Homepage of Aditya Krishna Menon

Code for Linking losses for density ratio and class-probability estimation, ICML 2016

The aim of this MATLAB code is to replicate the tables of results and figures from the paper Linking losses for density ratio and class-probability estimation, appearing in ICML 2016.

Unzipping the code should reveal four subfolders:

weight_function/: weight function experiments (Sec 8.1).
covariate_shift/: covariate shift experiments (Sec 8.2).
rtb/: ranking the best experiments (Sec 8.3).
helper/: miscellaneous helper files (see below).

We describe how to run the experiments for each of Sections 8.1 -- 8.3.

Weight function analysis

For the weight function analysis, in the weight_function folder, simply run:


	>> loss_regret_script;

You should see an output such as:


>> loss_regret_script;

reg = 0.3614 [lambda = 10^-8, gamma = 0; 1.8 secs]

max regret = 0.3614 [gamma = 0, lambda = 10^-8]



reg = 0.3821 [lambda = 10^-8, gamma = 0; 1.5 secs]

max regret = 0.3821 [gamma = 0, lambda = 10^-8]



reg = 0.5460 [lambda = 10^-8, gamma = 0; 1.1 secs]

max regret = 0.5460 [gamma = 0, lambda = 10^-8]

A plot mimicking Figure 1 of the paper should also be displayed.
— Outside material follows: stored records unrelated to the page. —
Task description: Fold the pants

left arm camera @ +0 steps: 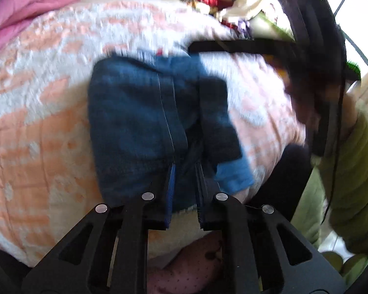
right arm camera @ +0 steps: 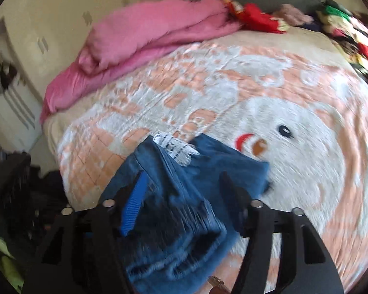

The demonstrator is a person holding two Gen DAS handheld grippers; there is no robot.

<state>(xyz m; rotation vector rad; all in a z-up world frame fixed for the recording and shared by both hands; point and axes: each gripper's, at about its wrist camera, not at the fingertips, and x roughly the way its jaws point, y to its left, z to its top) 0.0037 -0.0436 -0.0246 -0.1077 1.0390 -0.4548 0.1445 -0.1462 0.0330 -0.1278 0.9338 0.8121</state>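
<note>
Fingers closest to the lens: left gripper [left arm camera: 184, 183] stands slightly apart over the jeans [left arm camera: 144, 122], gripping nothing I can see. Bed [right arm camera: 306, 171] holds them folded small. Right gripper [right arm camera: 181, 201] gapes wide around the bundle. I'd press flat, then square the edges.

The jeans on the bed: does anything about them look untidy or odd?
Yes. In the right wrist view the jeans lie bunched and uneven on the blanket, not folded flat, with a white frayed patch showing at their far edge.
</note>
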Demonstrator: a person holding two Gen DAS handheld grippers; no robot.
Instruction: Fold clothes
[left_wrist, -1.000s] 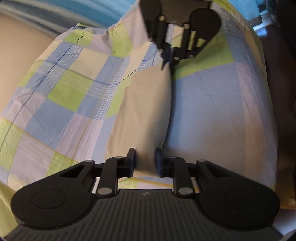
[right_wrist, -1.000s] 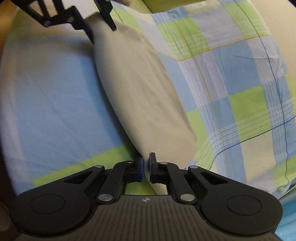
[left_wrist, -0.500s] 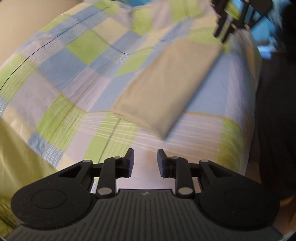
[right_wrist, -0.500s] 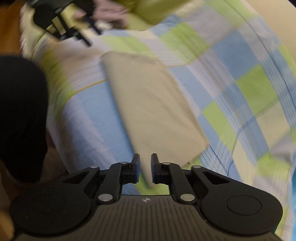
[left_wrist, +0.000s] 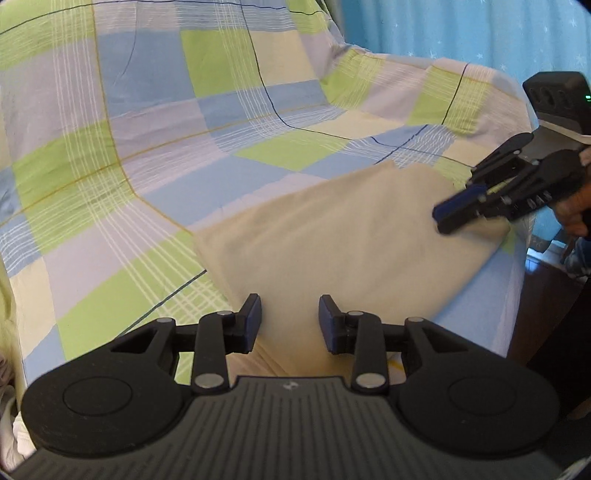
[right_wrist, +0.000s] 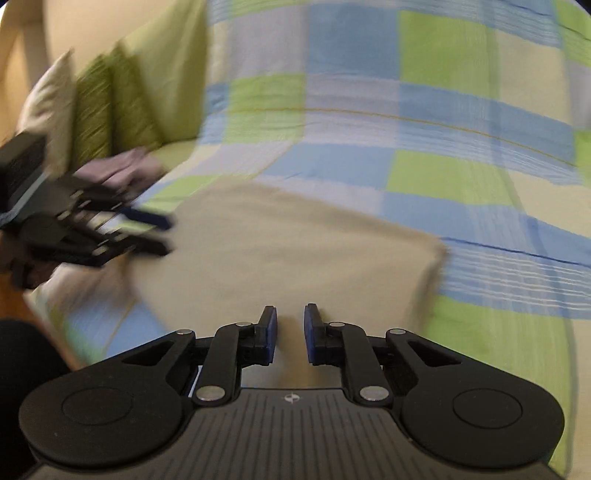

Covariate shift adaptation

For the covariate shift experiments on the poly dataset, in the covariate_shift folder, simply run:


	>> poly_script;

The script will go through each of the losses considered in Sec 8.2, and train a kernel model to estimate the density ratio. The NMSE on the test sample is reported. You should see output that mimics Table 2(a), such as:


             Uniform & 1.2723 $\pm$ 0.0302 \\

               KLIEP & 0.6916 $\pm$ 0.0136 \\

                LSIF & 0.7742 $\pm$ 0.0217 \\

               uLSIF & 0.7038 $\pm$ 0.0102 \\

               ...

For the experiments on the amazon dataset, in the covariate_shift folder, simply run:


	>> amazon_script;

The script will go through each of the losses considered in Sec 8.2, and train a kernel model to estimate the density ratio. The pairwise disagreement on the test sample is reported. Following the generation of the feature mappings (after TF-IDF and SVD projection), you should see output that mimics Table 2(b), such as:


generating data trial #doing svd...done

...


             Uniform & 0.1582 $\pm$ 0.0018

               KLIEP & 0.1500 $\pm$ 0.0018

                LSIF & 0.1500 $\pm$ 0.0019

Note that the file amazon.mat contains the processed Amazon data as provided here.

Ranking the best

For the ranking the best experiments, in the rtb folder, simply run:


	>> rtb_script;

The display window will then fill with the results of cross-validation and training each of the methods on each of the datasets. The script proceeds by taking each dataset and then each method in turn. The script will output, for each train-test split, the performance of a method according to all the performance criteria listed in Appendix H. Sample output:


= Dataset german [n = 1000, d = 24] =

unknown proper_logistic

unknown proper_p-classification

unknown proper_lsif

	fold 1	2	3	4	5	

Proper_Logistic	0.7845	0.0346	0.1827	0.5188	0.0000	0.6000	(0.0 secs; lambda 1.953125e-03, pPush 4, lPush 4)

	fold 1	2	3	4	5	

Proper_Logistic	0.7936	0.0342	0.1815	0.5876	0.0100	0.6000	(0.0 secs; lambda 2.441406e-04, pPush 4, lPush 4)

	fold 1	2	3	4	5	

Proper_Logistic	0.8011	0.0436	0.1911	0.6632	0.0490	0.8000	(0.0 secs; lambda 1.220703e-04, pPush 4, lPush 4)

...

Once the script is completed, it will output the LaTeX source for Table 5 in the appendix. Be warned that this script is likely to take a long time.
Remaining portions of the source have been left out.